Start by cloning the source code to your current local directory.
$ git clone https://github.com/telmomenezes/ghostborders.git
GhostBorders uses either MariaDB or MySQL as its main database. To install one of them in your server, refer to the instructions on their website.
Copy the file ghostb.conf.template
to ghostb.conf
and open the latter in a text editor. Provide the correct information for the things below.
Provide the host
, user
name and password
to access the database. If the database server is running on the local machine, host
can be localhost
.
To be able to make requests to the Instagram API, for retrieval tasks, you must provide a CLIENT_ID
and CLIENT_SECRET
. You can obtain these by registering on the Instagram developers area.
These are the UNIX timestamps to define a time range for retrieval tasks. Only photos created between the two timestamps will be retrieved.
-
XCode
-
The
igraph
library. To install with homebrew:$ brew install homebrew/science/igraph
Solution if you have this problem: http://stackoverflow.com/questions/19961239/pelican-3-3-pelican-quickstart-error-valueerror-unknown-locale-utf-8
$ sudo apt-get install gfortran libopenblas-dev liblapack-dev
$ sudo apt-get install -y libigraph0-dev
$ sudo apt-get build-dep python-imaging
$ sudo apt-get install libjpeg8 libjpeg62-dev libfreetype6 libfreetype6-dev
It is advisable to work with virtual environments. To create one in the current directory you can do this:
$ virtualenv -p /usr/local/bin/python3 venv
The, anytime you want to activate it:
$ source venv/bin/activate
Finally, after activating the virtual environment above, you can install GhostBorders and its Python dependencies:
$ pip install --editable .
The above is enough to run ghostb
commands. If you also want to be able to run ghostb_vis
, you must install the bascamp matplotlib module:
$ brew install geos
$ pip install https://github.com/matplotlib/basemap/archive/v1.0.7rel.tar.gz
Creates the database to be used by further operations.
$ ghostb --db <db_name> create_db
It is necessary to add a set of geographical locations to the database, for which the retrieval process can then request data.
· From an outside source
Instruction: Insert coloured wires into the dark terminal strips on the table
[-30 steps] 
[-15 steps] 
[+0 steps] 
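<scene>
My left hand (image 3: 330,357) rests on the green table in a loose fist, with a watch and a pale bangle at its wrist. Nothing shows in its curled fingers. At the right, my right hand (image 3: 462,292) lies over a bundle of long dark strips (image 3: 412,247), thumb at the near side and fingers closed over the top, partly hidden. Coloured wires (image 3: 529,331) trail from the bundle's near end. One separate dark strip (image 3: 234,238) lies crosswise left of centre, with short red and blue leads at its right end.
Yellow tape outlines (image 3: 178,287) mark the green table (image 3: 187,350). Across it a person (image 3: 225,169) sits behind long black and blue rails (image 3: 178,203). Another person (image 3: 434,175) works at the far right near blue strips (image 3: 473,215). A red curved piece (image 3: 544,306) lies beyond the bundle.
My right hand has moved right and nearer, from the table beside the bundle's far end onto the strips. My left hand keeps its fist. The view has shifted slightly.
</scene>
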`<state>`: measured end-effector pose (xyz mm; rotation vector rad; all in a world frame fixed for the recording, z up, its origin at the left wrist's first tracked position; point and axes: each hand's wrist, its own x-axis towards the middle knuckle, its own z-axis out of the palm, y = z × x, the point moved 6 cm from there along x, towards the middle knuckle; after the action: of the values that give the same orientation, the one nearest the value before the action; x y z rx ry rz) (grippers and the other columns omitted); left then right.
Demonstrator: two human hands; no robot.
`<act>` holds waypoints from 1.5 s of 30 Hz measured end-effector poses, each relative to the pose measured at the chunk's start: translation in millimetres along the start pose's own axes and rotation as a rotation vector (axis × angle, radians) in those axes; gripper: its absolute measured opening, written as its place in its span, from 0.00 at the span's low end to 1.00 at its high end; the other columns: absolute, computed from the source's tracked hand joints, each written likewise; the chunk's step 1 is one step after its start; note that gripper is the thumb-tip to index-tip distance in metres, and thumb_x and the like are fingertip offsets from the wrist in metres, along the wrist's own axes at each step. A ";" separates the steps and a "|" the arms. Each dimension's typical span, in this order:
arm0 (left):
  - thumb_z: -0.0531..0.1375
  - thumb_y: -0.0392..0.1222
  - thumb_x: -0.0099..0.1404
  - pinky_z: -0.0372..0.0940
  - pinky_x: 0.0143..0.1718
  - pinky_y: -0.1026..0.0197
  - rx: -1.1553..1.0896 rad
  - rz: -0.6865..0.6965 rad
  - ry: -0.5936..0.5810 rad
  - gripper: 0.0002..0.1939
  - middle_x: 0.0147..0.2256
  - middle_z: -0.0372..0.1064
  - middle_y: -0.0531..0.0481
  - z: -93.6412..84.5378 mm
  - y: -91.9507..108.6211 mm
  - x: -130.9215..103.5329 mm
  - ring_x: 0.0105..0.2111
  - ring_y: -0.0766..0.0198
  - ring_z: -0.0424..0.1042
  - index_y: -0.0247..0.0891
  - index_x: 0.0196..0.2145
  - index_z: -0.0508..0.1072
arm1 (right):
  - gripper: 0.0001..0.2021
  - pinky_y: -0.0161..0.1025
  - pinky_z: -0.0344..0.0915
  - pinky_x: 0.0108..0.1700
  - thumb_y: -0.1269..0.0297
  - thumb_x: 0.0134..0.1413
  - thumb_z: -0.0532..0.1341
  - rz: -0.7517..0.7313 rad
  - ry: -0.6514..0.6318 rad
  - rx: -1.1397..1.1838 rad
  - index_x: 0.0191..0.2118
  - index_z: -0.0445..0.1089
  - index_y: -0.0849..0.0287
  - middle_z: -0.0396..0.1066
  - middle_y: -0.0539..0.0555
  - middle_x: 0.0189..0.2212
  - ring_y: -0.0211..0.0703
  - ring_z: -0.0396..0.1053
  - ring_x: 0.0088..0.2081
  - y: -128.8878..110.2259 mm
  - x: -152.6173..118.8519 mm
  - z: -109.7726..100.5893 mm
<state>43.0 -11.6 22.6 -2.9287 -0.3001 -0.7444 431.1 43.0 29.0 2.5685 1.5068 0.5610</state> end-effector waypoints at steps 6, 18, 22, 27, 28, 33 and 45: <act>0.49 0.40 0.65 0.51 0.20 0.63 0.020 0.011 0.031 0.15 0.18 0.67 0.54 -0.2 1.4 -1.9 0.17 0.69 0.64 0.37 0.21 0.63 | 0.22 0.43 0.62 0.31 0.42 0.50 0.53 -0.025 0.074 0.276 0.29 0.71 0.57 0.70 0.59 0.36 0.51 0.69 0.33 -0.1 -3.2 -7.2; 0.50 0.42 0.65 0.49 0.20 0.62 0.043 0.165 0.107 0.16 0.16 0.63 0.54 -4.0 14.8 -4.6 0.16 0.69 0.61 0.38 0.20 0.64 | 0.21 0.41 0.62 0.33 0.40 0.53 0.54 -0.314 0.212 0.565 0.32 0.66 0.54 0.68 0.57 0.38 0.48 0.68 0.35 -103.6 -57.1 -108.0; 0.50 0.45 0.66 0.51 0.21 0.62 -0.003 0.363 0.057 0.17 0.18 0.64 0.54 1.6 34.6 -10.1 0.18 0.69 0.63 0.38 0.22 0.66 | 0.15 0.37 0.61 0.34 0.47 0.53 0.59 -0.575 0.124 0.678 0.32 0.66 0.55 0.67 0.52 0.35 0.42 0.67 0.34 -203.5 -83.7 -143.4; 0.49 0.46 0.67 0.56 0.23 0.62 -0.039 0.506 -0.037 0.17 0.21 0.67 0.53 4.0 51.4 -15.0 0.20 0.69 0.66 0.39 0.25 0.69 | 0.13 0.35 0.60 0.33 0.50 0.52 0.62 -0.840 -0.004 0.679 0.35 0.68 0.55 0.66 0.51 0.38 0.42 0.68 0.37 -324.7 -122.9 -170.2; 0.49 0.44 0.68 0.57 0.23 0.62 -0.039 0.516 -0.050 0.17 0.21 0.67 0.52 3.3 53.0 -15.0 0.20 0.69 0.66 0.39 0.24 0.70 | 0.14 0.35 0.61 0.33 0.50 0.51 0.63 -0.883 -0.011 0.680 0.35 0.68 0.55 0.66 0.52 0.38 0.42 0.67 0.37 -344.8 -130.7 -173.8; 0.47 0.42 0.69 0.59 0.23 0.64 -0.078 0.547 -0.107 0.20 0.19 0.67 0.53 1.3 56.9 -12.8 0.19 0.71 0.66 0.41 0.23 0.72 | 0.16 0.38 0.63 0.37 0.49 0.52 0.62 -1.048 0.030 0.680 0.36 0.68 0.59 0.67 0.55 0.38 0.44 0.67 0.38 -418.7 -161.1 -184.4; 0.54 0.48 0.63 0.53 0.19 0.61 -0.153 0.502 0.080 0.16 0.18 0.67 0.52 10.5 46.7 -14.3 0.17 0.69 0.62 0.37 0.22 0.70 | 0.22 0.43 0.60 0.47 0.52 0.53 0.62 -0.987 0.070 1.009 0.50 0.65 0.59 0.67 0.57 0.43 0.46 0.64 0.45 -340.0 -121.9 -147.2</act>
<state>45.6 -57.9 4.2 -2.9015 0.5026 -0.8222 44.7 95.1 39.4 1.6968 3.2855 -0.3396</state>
It is possible to add locations from a file, from a grid of points inside a given rectangle, or from a grid of points inside a predefined region.
For a country, using the provided file cities1000.txt
to add locations is a good option:
$ ghostb --db <db_name> --locs_file <locations_file> --country_code <country_code> add_locations
For any ad hoc region you can add a grid of points like so:
$ ghostb --db <db_name> --min_lat <min_lat> --min_lng <min_lng> --max_lat <max_lat> --max_lng <max_lng> --rows <rows> --cols <cols> add_grid
For a predefined region, a grid can be added with this command:
$ ghostb --db <db_name> --region <region> --rows <rows> --cols <cols> add_region_grid
$ ghostb --db <db_name> retrieve
$ ghostb --db <db_name> fix_locations
$ ghostb --db <db_name> --table comment assign_locations
$ ghostb --db <db_name> --table likes assign_locations
outfile specifies the file path to write the graph to.
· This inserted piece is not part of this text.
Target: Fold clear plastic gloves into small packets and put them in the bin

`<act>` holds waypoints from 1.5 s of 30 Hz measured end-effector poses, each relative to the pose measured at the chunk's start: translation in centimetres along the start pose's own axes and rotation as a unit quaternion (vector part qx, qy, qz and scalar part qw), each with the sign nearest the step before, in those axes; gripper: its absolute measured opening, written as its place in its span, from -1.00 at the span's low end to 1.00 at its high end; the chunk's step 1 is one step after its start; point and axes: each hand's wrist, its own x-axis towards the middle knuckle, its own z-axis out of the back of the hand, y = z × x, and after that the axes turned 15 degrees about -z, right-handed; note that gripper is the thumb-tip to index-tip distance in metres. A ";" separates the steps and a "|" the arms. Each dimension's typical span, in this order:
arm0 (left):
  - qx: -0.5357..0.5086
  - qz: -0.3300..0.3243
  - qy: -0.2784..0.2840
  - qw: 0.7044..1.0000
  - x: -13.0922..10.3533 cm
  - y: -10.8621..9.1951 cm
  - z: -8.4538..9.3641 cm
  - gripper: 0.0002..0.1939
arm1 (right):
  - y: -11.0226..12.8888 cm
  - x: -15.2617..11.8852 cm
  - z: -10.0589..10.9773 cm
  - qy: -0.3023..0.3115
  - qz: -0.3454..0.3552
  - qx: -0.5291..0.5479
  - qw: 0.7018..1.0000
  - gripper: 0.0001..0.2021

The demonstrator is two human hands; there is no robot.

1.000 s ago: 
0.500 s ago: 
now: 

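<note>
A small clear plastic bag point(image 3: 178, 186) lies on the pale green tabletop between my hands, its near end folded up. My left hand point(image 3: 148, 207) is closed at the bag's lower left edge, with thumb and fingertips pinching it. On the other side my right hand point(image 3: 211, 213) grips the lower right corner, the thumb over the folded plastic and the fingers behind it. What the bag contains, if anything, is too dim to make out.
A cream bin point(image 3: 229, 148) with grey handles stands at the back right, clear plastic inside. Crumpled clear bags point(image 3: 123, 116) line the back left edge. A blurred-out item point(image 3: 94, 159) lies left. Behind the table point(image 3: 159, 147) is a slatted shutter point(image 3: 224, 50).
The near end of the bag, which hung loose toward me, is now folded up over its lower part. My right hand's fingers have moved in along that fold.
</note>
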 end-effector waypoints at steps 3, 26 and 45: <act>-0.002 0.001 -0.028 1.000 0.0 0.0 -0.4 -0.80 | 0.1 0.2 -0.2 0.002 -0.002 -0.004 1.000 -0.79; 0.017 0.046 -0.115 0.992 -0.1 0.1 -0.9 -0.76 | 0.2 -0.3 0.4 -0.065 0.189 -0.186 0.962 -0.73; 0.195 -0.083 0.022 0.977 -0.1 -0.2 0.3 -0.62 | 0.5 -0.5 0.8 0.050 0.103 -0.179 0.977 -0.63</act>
$ ghostb --db <db_name> --outfile <graph_output> gen_graph
outfile specifies the file path to write the link distance distribution to.
$ ghostb --db <db_name> --outfile <distances_output> dists
Or using a graph file instead of generating the graph from the db:
$ ghostb --db <db_name> --infile <graph_file> --outfile <distances_output> dists
Default min_weight value is 5.
$ ghostb --db <db_name> --infile <inut_graph> --outfile <output_graph> [--min_weight <min_weight>] --filter_low_weight
$ ghostb --db <db_name> --infile <input_file> --outfile <output_file> --max_dist <max_distance> filter_dists
$ ghostb --infile <input_file> --outfile <output_file> confmodel
100 is a good value for the number of runs.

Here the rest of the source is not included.